NSX - 1990.09

NSX

NSX
 
BODY


スチールに比較し、ボディだけでも
約140kgもの軽量化を実現。
NSXの基本ポテンシャルを決定づけ、
性能追求の新しい方向を提示した、
オールアルミ・モノコックボディ。

NSXの高性能化を成立させるために、
大幅な軽量化を可能にした、
オールアルミ・モノコックボディ。
NSXを成立させるために、きわめて重要な役割を果したのが、ボディの軽量化でした。エンジン、シャシー、ボディ、その他の装備類まで含め、最も効果的な軽量化を図れるところだったからです。
そこでホンダは、アルミ合金をはじめ、強化プラスチック系素材やFRP、CFRP(カーボンファイバーやケブラーなどの繊維強化系素材)など、各種の軽量素材を、クルマのボディ素材として求められる要件、すなわち軽量化効果、強度、剛性、成形の自由度、耐熱性、耐蝕性、量産性などを考慮し、比較検討しました。
アルミ合金は鉄に比べ比重は1/3ですが、ヤング率(弾性系数)も1/3、剛性も1/3。
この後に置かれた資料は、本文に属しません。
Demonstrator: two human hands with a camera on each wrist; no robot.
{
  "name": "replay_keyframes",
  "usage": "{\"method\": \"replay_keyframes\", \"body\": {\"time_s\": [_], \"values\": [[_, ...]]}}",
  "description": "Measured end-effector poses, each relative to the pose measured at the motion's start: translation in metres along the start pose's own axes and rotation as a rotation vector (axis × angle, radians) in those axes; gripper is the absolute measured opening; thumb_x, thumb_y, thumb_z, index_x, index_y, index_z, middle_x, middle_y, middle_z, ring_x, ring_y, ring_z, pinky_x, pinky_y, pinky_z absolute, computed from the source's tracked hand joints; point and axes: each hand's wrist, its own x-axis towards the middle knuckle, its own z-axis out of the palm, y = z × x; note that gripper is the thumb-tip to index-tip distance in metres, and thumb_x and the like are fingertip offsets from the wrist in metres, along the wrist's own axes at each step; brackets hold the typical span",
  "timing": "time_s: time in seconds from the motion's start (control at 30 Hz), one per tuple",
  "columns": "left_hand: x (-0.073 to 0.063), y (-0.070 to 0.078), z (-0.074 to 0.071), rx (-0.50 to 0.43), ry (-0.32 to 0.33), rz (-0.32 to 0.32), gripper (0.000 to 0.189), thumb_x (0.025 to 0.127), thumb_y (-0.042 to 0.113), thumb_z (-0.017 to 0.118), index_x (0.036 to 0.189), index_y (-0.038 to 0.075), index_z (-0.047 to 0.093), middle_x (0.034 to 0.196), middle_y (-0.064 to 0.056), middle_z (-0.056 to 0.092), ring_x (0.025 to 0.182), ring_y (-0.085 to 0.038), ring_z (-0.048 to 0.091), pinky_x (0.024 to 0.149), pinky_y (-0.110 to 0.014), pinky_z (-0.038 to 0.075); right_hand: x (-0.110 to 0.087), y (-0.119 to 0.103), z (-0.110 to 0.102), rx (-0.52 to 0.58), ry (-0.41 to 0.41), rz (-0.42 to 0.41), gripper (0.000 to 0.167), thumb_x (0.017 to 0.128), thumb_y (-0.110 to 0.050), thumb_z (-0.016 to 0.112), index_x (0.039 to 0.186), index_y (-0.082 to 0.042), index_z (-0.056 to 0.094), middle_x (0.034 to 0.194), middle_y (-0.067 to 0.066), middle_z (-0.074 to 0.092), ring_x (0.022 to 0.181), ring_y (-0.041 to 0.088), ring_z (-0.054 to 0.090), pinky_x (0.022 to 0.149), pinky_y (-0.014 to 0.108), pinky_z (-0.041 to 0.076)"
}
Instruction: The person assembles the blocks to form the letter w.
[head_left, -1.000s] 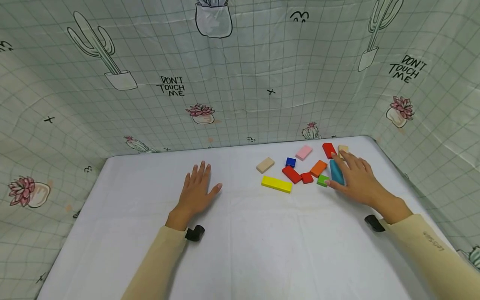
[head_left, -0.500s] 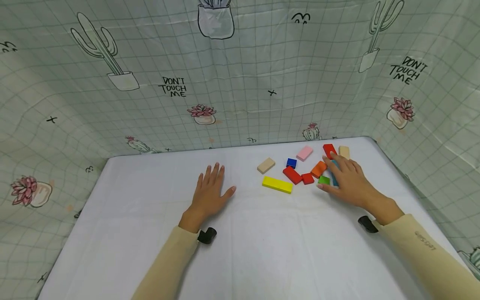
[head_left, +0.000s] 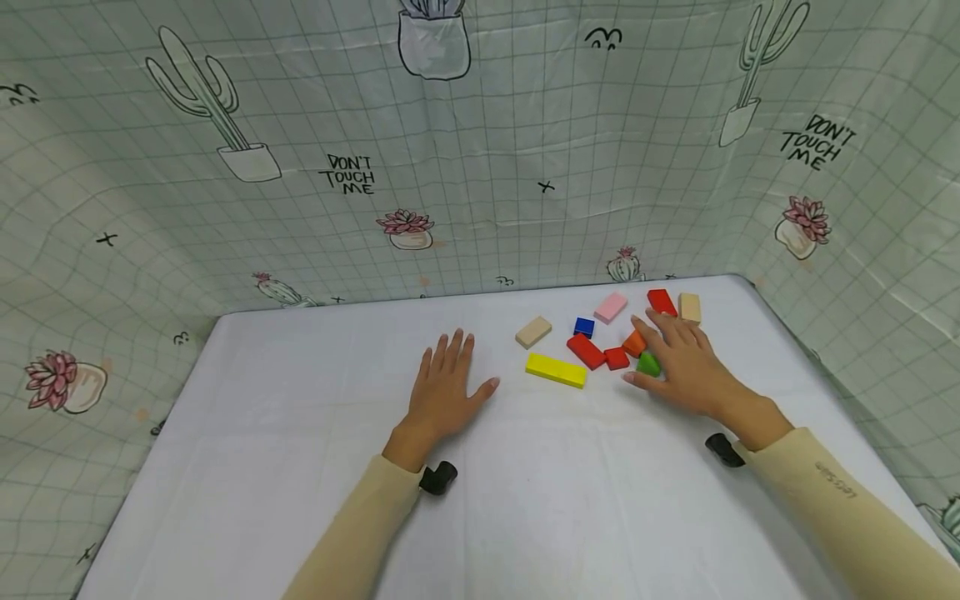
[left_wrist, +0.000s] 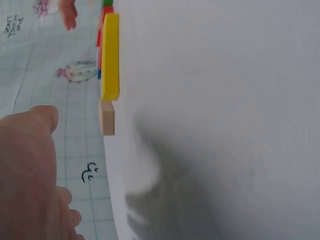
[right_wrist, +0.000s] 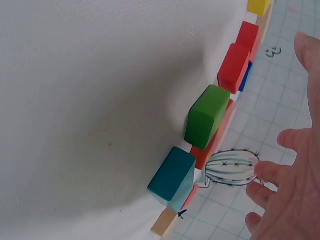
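Note:
My right hand (head_left: pixel 686 367), fingers spread, is above the right end of a group of wooden blocks and holds nothing. It overlaps the orange block (head_left: pixel 633 343) and the green block (head_left: pixel 648 364), and hides the teal block (right_wrist: pixel 172 175) from the head view. In the right wrist view the teal block lies beside the green one, below the fingers. To the left, my left hand (head_left: pixel 442 396) hovers palm down over the white cloth, fingers straight, its shadow beneath. The yellow block (head_left: pixel 556 370) and a beige block (head_left: pixel 533 332) are nearest to it.
Between the hands lie red blocks (head_left: pixel 586 351), a small blue block (head_left: pixel 584 327) and a pink block (head_left: pixel 611 307). Farther right are another red block (head_left: pixel 662 302) and a second beige block (head_left: pixel 690 307). A patterned curtain (head_left: pixel 480 150) rises behind the white table (head_left: pixel 525 500).
My left hand has moved right, toward the blocks. My right hand has shifted slightly left, so it now covers the teal block in the head view. The blocks stay in place.

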Motion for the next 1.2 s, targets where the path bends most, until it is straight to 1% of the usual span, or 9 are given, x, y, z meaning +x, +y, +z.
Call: {"method": "replay_keyframes", "body": {"time_s": [0.23, 0.33, 0.6, 0.83, 1.0, 1.2], "values": [[0.002, 0.016, 0.005, 0.025, 0.032, 0.000, 0.087, 0.106, 0.058, 0.051, 0.169, 0.005, 0.021, 0.176, -0.015, 0.017, 0.163, -0.036, 0.012, 0.132, -0.054, 0.007, 0.002, -0.005, 0.001, 0.006, -0.019, -0.012, 0.091, 0.096, -0.043, 0.075, 0.163, 0.001, 0.033, 0.167, 0.030, 0.024, 0.151, 0.053, 0.023, 0.122, 0.074, 0.012], [0.004, 0.024, 0.006, 0.034, 0.035, -0.003, 0.088, 0.105, 0.059, 0.052, 0.169, 0.006, 0.022, 0.176, -0.015, 0.018, 0.163, -0.036, 0.014, 0.132, -0.053, 0.008, 0.003, -0.007, 0.001, 0.004, -0.019, -0.015, 0.090, 0.096, -0.042, 0.075, 0.163, 0.001, 0.032, 0.168, 0.030, 0.023, 0.151, 0.052, 0.023, 0.122, 0.074, 0.013], [0.008, 0.046, 0.013, 0.067, 0.024, -0.018, 0.090, 0.103, 0.063, 0.053, 0.169, 0.008, 0.024, 0.176, -0.014, 0.021, 0.162, -0.036, 0.019, 0.132, -0.053, 0.011, 0.011, -0.013, 0.000, -0.007, -0.028, -0.016, 0.090, 0.096, -0.042, 0.075, 0.163, 0.000, 0.033, 0.168, 0.030, 0.024, 0.152, 0.051, 0.024, 0.122, 0.075, 0.013], [0.009, 0.061, 0.020, 0.077, 0.027, -0.037, 0.091, 0.102, 0.064, 0.054, 0.168, 0.009, 0.026, 0.174, -0.013, 0.025, 0.161, -0.036, 0.023, 0.131, -0.053, 0.014, 0.015, -0.015, 0.003, -0.013, -0.036, -0.021, 0.090, 0.096, -0.044, 0.074, 0.164, -0.001, 0.033, 0.169, 0.028, 0.023, 0.152, 0.051, 0.024, 0.122, 0.074, 0.014], [0.011, 0.073, 0.024, 0.094, 0.013, -0.062, 0.092, 0.101, 0.066, 0.054, 0.169, 0.010, 0.026, 0.174, -0.012, 0.026, 0.160, -0.035, 0.025, 0.131, -0.053, 0.014, 0.018, -0.018, 0.005, -0.021, -0.043, -0.043, 0.092, 0.095, -0.043, 0.077, 0.165, -0.003, 0.032, 0.170, 0.027, 0.024, 0.152, 0.052, 0.025, 0.121, 0.076, 0.015], [0.014, 0.085, 0.033, 0.116, 0.002, -0.085, 0.093, 0.101, 0.069, 0.053, 0.169, 0.011, 0.026, 0.173, -0.011, 0.030, 0.158, -0.034, 0.030, 0.131, -0.053, 0.016, 0.022, -0.023, 0.006, -0.027, -0.042, -0.083, 0.091, 0.094, -0.040, 0.079, 0.164, -0.002, 0.034, 0.168, 0.026, 0.029, 0.152, 0.050, 0.029, 0.122, 0.074, 0.018]]}}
しかし等価面剛性板厚は、鉄1.0mmに対しアルミ合金は1.4mm。つまり、アルミ合金は鉄の1.4倍の板厚で同等の面剛性を得ることができ、その厚さで鉄より遥かに軽いという、軽量化にきわめて効果的な素材でした。
これを具体的に検証するために、実際にアルミボディをもつミッドシップのテスト車を作成。各種の実験を繰り返し行なった結果、大幅な軽量化は、鉄より軽く、しかも丈夫で錆のこない特性をもったアルミ合金によってのみ可能となる。すなわち、ミッドシップの、オールアルミボディは実現可能である、という結論に到りました。
しかしながら、アルミは、素材コストで鉄の約5〜6倍であること、また他の金属と接すると電蝕が生じることや熔接や接着に手間がかかるなど、生産面での困難さをあわせもっていました。
ホンダは、これら設計と生産面の問題点を、新技術を開発することなどで解決。コストアップについても、アルミによる軽量化がもたらす大きな効果から換算すれば充分に価値あるものと判断しました。こうして実用化への数多くの壁を打ち破り、エンジンから、サスペンション、シートフレームまでも含めたトータルな考え方でオールアルミボディを実現したのです。
ホワイトボディ重量は210kg。ボディだけでも140kg、総重量では従来のスチールボディに比較して約200kg、馬力換算で40ps(パワーウエイトレシオを5kgで計算。200kg÷5kg=40ps)にも相当する軽量化を可能とし、NSXの高性能化を成しとげたのです。